Jeethu Joseph has strained every sinew of his imagination to come up with this ingenious plot. As we go deeper into the second half, and more and more layers are revealed to us, our eyes open wider. It’s one thing to write outlandish plots with fancy elements, but it’s a totally different game to weave an intricate plot about one man against an entire police force, and yet not once go into the realm of the impossible. Yes, the story does travel in a way that many of us may consider improbable, but not once can you call it ‘impossible’. That tremendous balancing act by Jeethu is what makes Drishyam 2 a truly mind blowing experience. There are many points in the movie where we begin to ask questions about how certain things might have happened. But, Jeethu covers all that with answers in one way or the other. And these answers don’t come on screen like an ‘explanation reel’, which is a technique used in many thrillers where the viewer is shown what exactly had happened. The answers are given to us by characters that are planted so seamlessly into the screenplay in the first half. Even the most movie-crazed minds might not be able to pick the purpose that some characters have in the screenplay until Jeethu chooses to reveal it himself. At this point, I’m willing to put this piece of writing alongside the likes of Agatha Christie for sheer brilliance. Saying anything more would be a spoiler.

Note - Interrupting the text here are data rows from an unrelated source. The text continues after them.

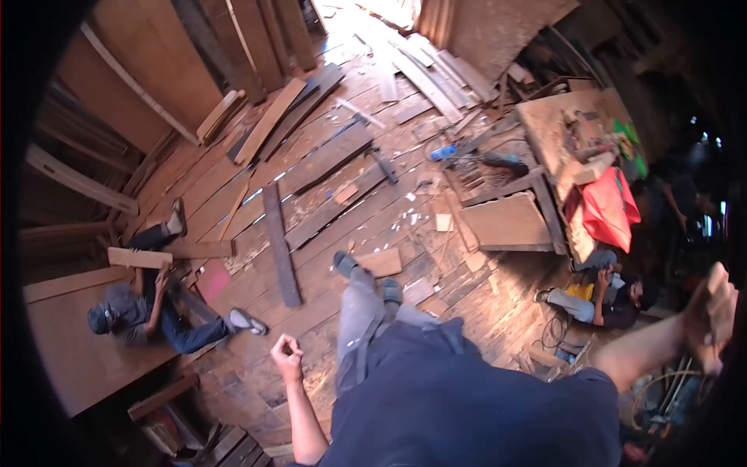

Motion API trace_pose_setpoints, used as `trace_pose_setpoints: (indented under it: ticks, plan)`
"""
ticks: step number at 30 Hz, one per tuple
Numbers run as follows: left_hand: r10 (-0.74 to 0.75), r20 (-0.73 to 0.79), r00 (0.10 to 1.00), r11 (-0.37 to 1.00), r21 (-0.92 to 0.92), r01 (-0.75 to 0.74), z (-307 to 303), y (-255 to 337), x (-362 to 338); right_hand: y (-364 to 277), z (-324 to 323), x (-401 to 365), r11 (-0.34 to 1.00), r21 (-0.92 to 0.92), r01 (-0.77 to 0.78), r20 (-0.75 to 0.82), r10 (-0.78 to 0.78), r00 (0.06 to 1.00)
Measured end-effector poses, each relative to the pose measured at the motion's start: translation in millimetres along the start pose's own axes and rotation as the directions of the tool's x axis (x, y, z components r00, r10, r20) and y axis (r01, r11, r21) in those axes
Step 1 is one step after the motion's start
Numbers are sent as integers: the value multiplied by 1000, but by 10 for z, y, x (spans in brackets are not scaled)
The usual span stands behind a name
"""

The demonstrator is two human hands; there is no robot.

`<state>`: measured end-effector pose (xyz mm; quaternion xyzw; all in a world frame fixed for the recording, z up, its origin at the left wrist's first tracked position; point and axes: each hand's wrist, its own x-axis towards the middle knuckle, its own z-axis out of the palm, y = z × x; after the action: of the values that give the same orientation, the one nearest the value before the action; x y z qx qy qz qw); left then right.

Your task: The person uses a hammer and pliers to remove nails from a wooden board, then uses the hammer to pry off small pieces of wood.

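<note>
While my left hand [288,358] hangs over the wooden floor [229,387], fingers curled inward, the dark plank [280,247] lies just ahead of it; out to the side, my right hand [711,315] is raised, its grip impossible to tell.

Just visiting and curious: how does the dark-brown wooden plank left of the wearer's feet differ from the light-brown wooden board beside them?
The dark plank looks long; the light board looks short. The plank points roughly forward, while the board lies crosswise. Both lie on the wooden floor.
</note>
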<state>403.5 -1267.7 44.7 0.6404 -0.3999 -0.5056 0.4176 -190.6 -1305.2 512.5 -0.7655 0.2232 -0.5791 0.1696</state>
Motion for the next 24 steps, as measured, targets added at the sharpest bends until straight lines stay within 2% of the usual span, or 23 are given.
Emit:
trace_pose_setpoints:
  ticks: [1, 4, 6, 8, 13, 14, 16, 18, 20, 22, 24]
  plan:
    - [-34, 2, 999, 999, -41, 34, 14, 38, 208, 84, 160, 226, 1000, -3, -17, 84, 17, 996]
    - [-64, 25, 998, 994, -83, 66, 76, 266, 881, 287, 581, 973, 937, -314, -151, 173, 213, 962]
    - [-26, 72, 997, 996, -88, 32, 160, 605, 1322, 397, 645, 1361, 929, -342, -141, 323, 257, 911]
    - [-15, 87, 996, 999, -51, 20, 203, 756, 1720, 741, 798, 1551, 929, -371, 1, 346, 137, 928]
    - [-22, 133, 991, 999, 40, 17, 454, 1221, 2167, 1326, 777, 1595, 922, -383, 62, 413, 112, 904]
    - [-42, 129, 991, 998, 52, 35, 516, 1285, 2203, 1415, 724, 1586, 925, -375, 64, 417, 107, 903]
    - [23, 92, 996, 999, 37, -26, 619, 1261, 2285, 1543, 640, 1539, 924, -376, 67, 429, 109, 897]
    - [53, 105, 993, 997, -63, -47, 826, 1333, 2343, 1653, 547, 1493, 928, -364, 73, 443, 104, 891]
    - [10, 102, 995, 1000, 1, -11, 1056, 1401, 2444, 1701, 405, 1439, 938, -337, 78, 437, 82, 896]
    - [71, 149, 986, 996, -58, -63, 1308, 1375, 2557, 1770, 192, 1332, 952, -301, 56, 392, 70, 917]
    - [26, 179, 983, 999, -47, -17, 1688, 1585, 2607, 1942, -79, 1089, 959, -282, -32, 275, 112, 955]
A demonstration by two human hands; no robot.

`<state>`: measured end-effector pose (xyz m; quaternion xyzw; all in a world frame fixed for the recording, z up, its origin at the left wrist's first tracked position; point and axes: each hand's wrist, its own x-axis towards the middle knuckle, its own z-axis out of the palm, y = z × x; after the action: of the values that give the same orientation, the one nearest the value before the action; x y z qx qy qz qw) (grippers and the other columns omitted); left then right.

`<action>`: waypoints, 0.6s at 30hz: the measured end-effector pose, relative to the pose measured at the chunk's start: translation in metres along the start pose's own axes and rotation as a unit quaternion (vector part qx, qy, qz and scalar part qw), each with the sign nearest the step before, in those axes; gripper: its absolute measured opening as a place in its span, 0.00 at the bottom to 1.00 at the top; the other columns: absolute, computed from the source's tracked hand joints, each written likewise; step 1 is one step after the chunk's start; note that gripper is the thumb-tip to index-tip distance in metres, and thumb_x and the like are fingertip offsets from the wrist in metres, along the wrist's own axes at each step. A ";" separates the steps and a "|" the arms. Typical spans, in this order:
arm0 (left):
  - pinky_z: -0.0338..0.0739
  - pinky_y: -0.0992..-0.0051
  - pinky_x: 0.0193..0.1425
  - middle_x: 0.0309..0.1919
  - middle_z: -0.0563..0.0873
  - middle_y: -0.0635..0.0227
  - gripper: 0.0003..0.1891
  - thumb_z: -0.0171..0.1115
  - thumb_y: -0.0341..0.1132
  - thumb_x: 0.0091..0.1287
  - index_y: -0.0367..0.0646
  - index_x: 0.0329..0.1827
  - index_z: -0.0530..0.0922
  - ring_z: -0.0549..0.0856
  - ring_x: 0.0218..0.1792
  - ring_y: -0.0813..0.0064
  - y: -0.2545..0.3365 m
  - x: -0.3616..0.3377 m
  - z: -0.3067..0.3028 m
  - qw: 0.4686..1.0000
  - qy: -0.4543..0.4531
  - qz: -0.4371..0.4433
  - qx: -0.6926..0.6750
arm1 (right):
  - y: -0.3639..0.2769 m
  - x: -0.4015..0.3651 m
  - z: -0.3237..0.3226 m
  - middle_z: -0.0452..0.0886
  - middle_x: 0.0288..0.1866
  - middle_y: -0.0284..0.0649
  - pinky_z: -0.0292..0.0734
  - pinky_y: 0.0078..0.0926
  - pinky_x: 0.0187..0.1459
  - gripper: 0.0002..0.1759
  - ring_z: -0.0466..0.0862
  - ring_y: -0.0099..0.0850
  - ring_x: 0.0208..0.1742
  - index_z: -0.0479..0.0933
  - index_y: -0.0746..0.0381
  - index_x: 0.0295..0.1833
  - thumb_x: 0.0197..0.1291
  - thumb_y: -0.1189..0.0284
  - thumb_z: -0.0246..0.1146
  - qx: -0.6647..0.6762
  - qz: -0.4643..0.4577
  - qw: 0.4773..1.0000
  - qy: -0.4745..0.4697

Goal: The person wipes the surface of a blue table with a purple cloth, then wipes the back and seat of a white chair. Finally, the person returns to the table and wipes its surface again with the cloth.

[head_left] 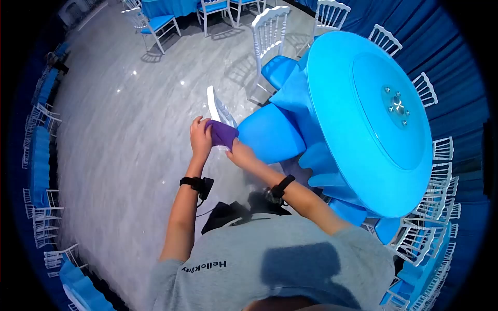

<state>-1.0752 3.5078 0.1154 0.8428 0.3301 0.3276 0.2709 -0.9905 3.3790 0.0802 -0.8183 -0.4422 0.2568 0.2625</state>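
Observation:
A purple cloth (223, 134) is stretched between my two hands, lying over the top of a white chair back (222, 110). On its left side, my left hand (200, 138) has its fingers curled over the cloth's edge. My right hand (239, 152) grips the cloth's right corner, low and close to the blue chair seat (272, 136). Part of the chair back is hidden behind the cloth and hands. Each wrist wears a black band.
To the right stands a round table (332, 119) with a bright blue cover and a turntable (386, 111). Another white chair (270, 36) is beyond the seat. Pale marble floor (119, 140) spreads leftward, with rows of chairs and blue-covered tables along the far left.

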 end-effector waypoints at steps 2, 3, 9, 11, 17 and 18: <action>0.65 0.64 0.61 0.56 0.72 0.53 0.17 0.53 0.23 0.58 0.41 0.52 0.76 0.71 0.57 0.53 -0.024 0.019 0.008 0.999 -0.032 0.012 0.011 | -0.003 0.026 -0.007 0.77 0.41 0.60 0.74 0.47 0.42 0.32 0.80 0.53 0.40 0.63 0.74 0.53 0.51 0.62 0.64 -0.004 0.021 0.999 -0.024; 0.65 0.64 0.61 0.56 0.72 0.53 0.17 0.53 0.23 0.58 0.41 0.52 0.76 0.71 0.57 0.53 -0.029 0.032 0.012 0.999 -0.032 0.017 0.004 | -0.005 0.038 -0.010 0.78 0.41 0.59 0.75 0.46 0.42 0.33 0.80 0.53 0.40 0.63 0.74 0.53 0.48 0.64 0.65 -0.004 0.027 0.999 -0.039; 0.49 0.39 0.65 0.64 0.64 0.53 0.35 0.63 0.27 0.42 0.46 0.61 0.69 0.60 0.66 0.49 -0.041 0.111 0.012 0.908 -0.281 0.282 0.127 | 0.004 0.062 0.008 0.75 0.49 0.58 0.70 0.41 0.54 0.40 0.76 0.50 0.52 0.61 0.68 0.61 0.39 0.68 0.66 0.124 0.072 0.990 -0.013; 0.50 0.40 0.65 0.59 0.70 0.55 0.32 0.64 0.28 0.41 0.47 0.56 0.72 0.64 0.64 0.53 -0.051 0.137 0.027 0.851 -0.373 0.359 0.092 | 0.007 0.050 0.021 0.72 0.54 0.57 0.67 0.41 0.57 0.43 0.73 0.49 0.56 0.58 0.67 0.63 0.40 0.66 0.66 0.130 0.099 0.986 0.046; 0.62 0.53 0.62 0.35 0.82 0.64 0.22 0.70 0.38 0.45 0.48 0.45 0.78 0.80 0.46 0.64 -0.078 0.198 0.066 0.672 -0.519 0.529 0.013 | -0.034 0.038 0.021 0.80 0.42 0.50 0.75 0.41 0.44 0.32 0.80 0.49 0.44 0.68 0.54 0.58 0.43 0.62 0.66 0.056 0.291 0.945 0.140; 0.66 0.53 0.57 0.30 0.82 0.65 0.17 0.69 0.40 0.47 0.48 0.40 0.78 0.81 0.43 0.64 -0.081 0.209 0.072 0.658 -0.482 0.578 -0.001 | -0.044 0.038 0.019 0.80 0.41 0.49 0.75 0.42 0.43 0.31 0.80 0.49 0.43 0.69 0.55 0.57 0.44 0.63 0.66 0.034 0.314 0.936 0.158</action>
<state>-0.9346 3.6948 0.0928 0.9033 -0.4010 -0.0333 0.1488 -1.0105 3.4358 0.0883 -0.9360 -0.1068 0.2081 0.2632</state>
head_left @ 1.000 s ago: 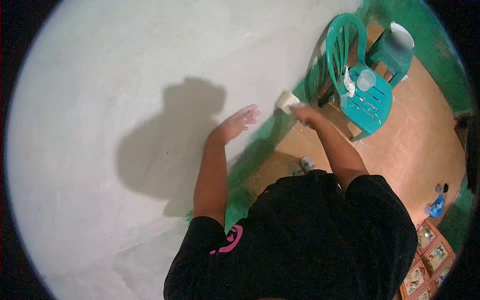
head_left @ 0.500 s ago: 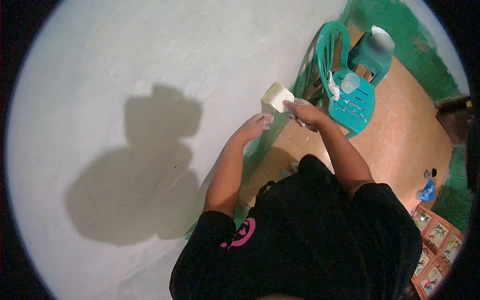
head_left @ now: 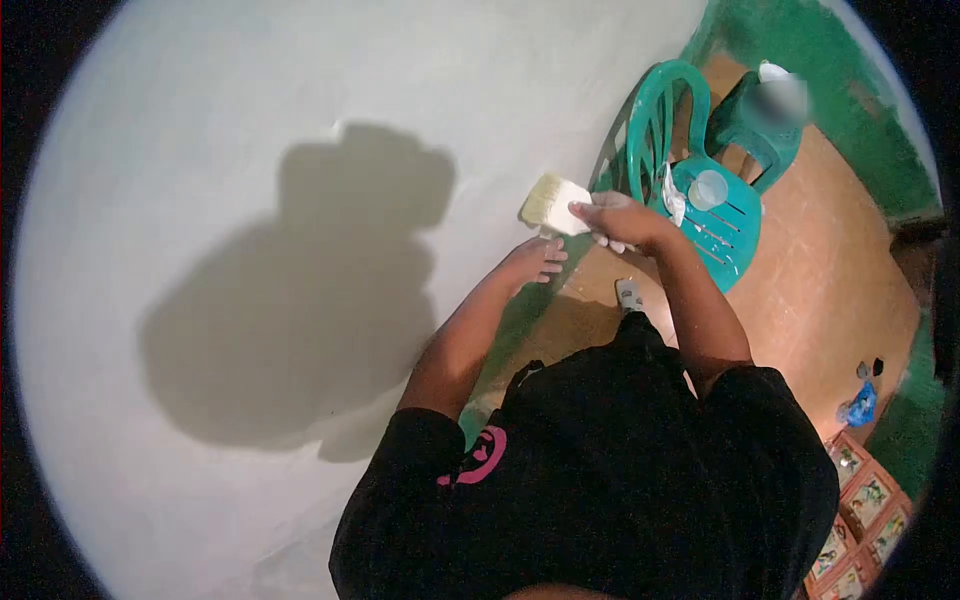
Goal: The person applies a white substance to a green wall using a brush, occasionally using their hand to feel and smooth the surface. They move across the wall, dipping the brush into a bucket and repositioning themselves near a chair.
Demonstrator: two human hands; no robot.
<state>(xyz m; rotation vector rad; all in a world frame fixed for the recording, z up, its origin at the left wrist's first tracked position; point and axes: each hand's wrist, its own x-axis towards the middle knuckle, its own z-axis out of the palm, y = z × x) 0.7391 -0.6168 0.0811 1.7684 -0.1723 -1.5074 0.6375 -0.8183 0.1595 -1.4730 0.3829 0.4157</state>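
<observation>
My right hand (head_left: 620,220) grips a wide paintbrush (head_left: 560,205), thumb on its pale flat body and fingers curled behind. The cream bristles point left, close to the whitish wall (head_left: 230,130). Just below the brush, my left hand (head_left: 537,262) is beside the wall with its fingers spread and nothing in them. White smears mark the fingers of both hands. Behind my right hand stands a green plastic chair (head_left: 735,215), bearing a clear plastic cup (head_left: 708,189) and a crumpled white cloth (head_left: 674,195).
A second green chair (head_left: 765,140) stands farther back. The tiled floor (head_left: 810,260) runs along the wall's green lower band (head_left: 520,320). A blue plastic bag (head_left: 860,404) lies at the right, near an orange-framed panel with pictures (head_left: 865,500). My shadow falls on the wall.
My right hand and the brush have shifted slightly right and down. My left hand has moved right, its fingers spreading. A foot now shows below my hands.
</observation>
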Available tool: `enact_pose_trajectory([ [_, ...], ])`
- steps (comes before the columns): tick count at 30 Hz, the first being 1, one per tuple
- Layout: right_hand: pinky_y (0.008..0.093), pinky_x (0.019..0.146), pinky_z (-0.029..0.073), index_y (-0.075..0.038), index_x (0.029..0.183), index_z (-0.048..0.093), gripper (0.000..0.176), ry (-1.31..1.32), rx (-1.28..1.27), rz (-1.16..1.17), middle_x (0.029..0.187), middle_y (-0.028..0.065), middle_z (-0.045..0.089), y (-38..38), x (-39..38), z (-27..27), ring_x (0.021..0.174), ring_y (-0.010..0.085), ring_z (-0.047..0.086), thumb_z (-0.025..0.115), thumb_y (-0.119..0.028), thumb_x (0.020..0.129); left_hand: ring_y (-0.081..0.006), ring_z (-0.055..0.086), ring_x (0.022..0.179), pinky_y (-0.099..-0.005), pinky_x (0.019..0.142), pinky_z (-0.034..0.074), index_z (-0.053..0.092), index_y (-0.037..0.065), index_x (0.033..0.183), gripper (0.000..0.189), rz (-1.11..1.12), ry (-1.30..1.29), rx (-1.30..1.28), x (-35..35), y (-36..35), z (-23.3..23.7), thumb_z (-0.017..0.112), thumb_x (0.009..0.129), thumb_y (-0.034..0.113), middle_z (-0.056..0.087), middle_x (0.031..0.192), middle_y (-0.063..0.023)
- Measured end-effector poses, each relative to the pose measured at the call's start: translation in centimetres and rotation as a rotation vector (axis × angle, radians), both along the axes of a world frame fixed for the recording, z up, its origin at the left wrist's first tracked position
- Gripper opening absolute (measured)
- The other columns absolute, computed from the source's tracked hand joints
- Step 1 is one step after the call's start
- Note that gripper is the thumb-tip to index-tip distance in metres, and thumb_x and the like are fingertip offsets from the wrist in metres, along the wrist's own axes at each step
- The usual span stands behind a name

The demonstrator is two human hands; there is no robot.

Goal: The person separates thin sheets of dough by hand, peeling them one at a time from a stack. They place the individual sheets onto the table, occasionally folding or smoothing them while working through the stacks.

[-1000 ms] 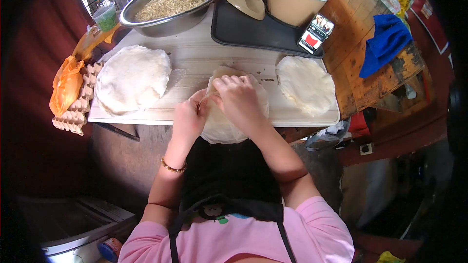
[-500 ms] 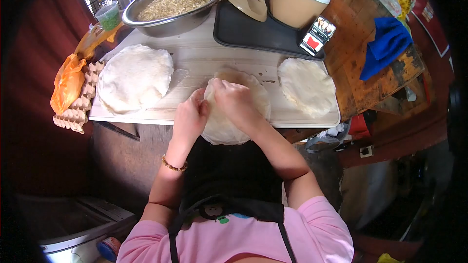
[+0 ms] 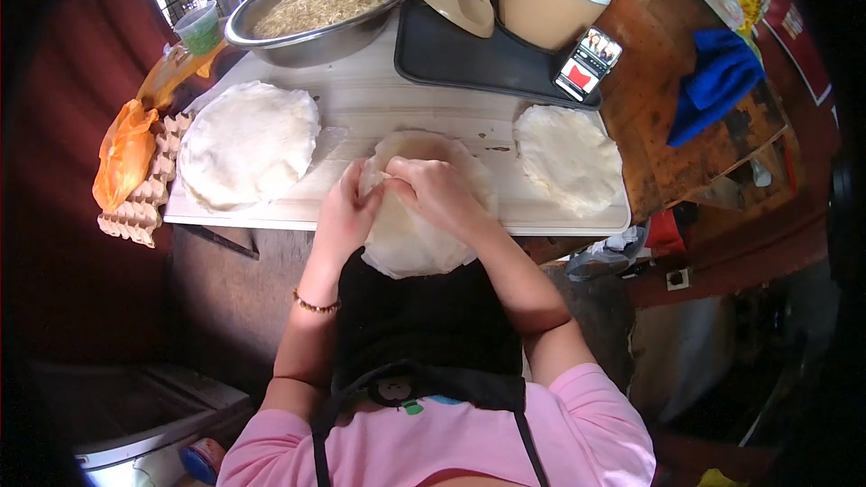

Jeethu the writer was absolutely magnificent in Drishyam 2! Jeethu the director executed the script as required. It’s no secret that Jeethu banks on his actors to produce good performances rather than get it out of them. That difference is clearly visible. The scenes that have the experienced actors look like poetry motion and the ones with the extras look merely functional. We are nitpicking here for such a finely made movie, but one wishes that some of the ‘nattukar (the people of the town)’ were chosen better. Especially the three-four auto drivers who have conversations amongst themselves plainly look like they are saying rehearsed lines that they don’t really believe in. Covid compulsions might have forced those choices, and so we will let them pass, and in the end they look like minor glitches in an otherwise spellbinding product. The one thing you do notice about Jeethu as a director is that he trusts his audience to spot the key moments and remember them as the movie goes along. It’s common practice to let the camera linger a second longer than necessary, or to add an additional sinister angle with an equally sinister BGM to register important moments strongly in audience memory. Jeethu does not do that, instead puts faith in the audiences’ intelligence, which is also one of the reasons that each major twist surprises us that much more. It may be an overstatement, but the screenplay is so good that it makes much of the technical departments merely functional instruments to narrate the story. But, at places the editing stands out with its crispness, especially in the big reveal moments with each character’s awestruck reaction being shown effectively without wasting much time.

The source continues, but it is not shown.